→ Your assignment
What lines in the material hold the string "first"? Return every one of them.

··· Supplied material ···

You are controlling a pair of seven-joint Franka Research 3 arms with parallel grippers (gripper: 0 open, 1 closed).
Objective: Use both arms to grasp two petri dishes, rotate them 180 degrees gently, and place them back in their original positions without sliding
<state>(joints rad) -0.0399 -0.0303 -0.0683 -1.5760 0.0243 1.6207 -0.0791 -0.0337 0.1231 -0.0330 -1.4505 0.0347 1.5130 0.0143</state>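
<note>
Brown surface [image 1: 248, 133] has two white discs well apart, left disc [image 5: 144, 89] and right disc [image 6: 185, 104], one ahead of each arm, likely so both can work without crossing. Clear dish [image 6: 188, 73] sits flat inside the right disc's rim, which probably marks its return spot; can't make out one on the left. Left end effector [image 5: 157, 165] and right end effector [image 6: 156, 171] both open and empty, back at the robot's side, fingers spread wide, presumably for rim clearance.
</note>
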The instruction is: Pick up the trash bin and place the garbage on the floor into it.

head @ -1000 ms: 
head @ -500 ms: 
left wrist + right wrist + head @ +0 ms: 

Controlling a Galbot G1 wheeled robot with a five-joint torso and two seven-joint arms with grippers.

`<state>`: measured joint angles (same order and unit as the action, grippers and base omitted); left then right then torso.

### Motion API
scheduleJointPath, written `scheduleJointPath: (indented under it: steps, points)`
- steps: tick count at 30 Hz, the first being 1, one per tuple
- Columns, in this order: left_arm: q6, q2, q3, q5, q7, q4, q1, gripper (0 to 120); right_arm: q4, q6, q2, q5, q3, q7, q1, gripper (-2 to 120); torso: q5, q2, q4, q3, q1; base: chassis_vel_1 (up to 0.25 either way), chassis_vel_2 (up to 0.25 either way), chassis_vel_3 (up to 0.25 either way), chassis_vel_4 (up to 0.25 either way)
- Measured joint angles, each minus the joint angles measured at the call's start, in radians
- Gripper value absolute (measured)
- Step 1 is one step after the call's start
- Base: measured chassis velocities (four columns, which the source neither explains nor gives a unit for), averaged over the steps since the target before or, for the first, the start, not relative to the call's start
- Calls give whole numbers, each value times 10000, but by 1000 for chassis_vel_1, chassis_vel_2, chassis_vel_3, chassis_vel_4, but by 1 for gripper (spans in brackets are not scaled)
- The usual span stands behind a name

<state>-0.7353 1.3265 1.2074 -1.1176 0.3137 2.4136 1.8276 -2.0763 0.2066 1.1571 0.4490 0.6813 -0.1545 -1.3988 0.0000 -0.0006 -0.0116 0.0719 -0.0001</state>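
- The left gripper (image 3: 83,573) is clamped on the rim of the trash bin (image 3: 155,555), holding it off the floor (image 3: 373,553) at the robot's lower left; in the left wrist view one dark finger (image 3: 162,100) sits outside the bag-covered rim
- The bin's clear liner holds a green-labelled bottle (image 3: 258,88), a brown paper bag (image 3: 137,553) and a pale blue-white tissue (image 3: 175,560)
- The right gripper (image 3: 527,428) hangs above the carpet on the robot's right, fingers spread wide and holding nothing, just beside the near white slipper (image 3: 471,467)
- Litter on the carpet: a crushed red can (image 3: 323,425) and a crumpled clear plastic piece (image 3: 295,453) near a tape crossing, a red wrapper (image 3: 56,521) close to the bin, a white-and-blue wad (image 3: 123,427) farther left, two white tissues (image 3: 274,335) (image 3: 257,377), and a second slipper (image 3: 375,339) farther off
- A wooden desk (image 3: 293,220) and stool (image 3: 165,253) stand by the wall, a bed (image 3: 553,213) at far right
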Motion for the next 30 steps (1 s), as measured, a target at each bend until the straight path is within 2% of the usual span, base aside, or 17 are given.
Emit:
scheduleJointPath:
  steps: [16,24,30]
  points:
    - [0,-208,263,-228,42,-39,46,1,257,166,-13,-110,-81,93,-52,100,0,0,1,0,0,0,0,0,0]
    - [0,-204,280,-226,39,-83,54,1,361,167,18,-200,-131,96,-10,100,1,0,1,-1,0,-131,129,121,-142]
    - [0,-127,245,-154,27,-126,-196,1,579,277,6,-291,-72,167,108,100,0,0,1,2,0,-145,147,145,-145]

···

→ Your response
- steps: tick count at 30 Hz, the first being 1, one per tuple
- Base: measured chassis velocities (four columns, which the source neither explains nor gives a unit for), averaged over the steps since the target before or, for the first, the start, not relative to the call's start

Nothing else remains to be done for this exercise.